Report to Congress on Health IT Progress

Karen-DeSalvo200Matthew Swain200By Karen B. DeSalvo, M.D., M.P.H., M.Sc., and
Matthew Swain/Senior Strategy Analyst, Office of Planning, Evaluation, and Analysis

The Office of the National Coordinator for Health IT (ONC) issued its annual report to Congress on health IT progress. Developing this report provided us with an opportunity to reflect on our collective health IT journey and the significance of the past year for HHS and our federal and private partners.

As a nation, we have decisively moved from a paper to a digital health care system. A huge amount of electronic health data now exists that simply was not available six years ago. This has created exciting opportunities for a future where health information is available when and where it matters most to improve individual and community health and well-being.

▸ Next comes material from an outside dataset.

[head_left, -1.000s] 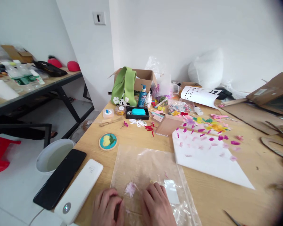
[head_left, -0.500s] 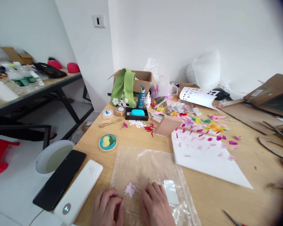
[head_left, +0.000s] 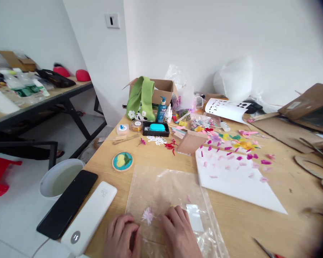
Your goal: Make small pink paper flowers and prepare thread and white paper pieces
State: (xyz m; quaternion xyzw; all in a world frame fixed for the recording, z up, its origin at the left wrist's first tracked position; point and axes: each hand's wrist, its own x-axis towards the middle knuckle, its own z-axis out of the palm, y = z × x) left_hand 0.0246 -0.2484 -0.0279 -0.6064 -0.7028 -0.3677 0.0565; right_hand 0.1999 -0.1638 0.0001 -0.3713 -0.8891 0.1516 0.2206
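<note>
At the near edge of the wooden table, little is seen to have changed over the last second: both hands are kept in the same place on the clear plastic bag, and only the view has drifted slightly. The work is judged to be at a fine, stationary stage, with no new material brought in.

The left hand is held curled, fingertips turned inward and pressed down on the plastic; whether anything is pinched cannot be told. The right hand is laid flat-ish beside it, fingers bent, resting on the bag, apart from the left.

Between the two hands, just beyond the fingertips, a small pale-pink fringed paper flower is seen lying on the bag, touching neither hand clearly. It is frayed into fine strands around a denser centre, soft and light in look.

A white power bank and a black phone are noted to the left; a white sheet scattered with pink petals lies to the right.
</note>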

Within the federal family, more than 35 federal agencies and offices collaborated to develop the Federal Health IT Strategic Plan 2015-2020, which outlines federal commitments to expedite high-quality, accurate, secure, and relevant electronic health information for stakeholders across the nation. To help realize this vision, ONC collaborated with the private sector to develop Connecting Health and Care: A Shared Nationwide Interoperability Roadmap, which lays out the milestones, calls to action and commitments that public and private stakeholders should focus on achieving, particularly in the near-term.

In 2015, ONC initiated critical actions to accelerate these goals, such as the Interoperability Standards Advisory (ISA)—a single resource for those looking for federally recognized, national interoperability standards and guidance—and the 2015 Edition Final Rule, which adopts standards and certification criteria designed to foster innovation, including through the use of application programming interfaces (APIs) and new transparency and accountability provisions. ONC also collaborated with its private-sector partners to advance health IT policy and innovation to achieve the goals of precision medicine and delivery system reform—better care, smarter spending, and healthier people.

This report also identifies key barriers to the free and secure flow of electronic health information, building on the Report to Congress on health information blocking, and improving the safety and usability of health IT. We and our federal partners are using all of the available tools in our toolbox to advance data liquidity, safety, and usability, including convening federal and private partners to expand consumer access, combat information blocking, and implement federally recognized, national interoperability standards.

Looking forward to 2016, we will continue to work in concert with our federal colleagues, Congress, and our private-sector partners to achieve a truly learning health system where electronic health information is available when and where it matters most.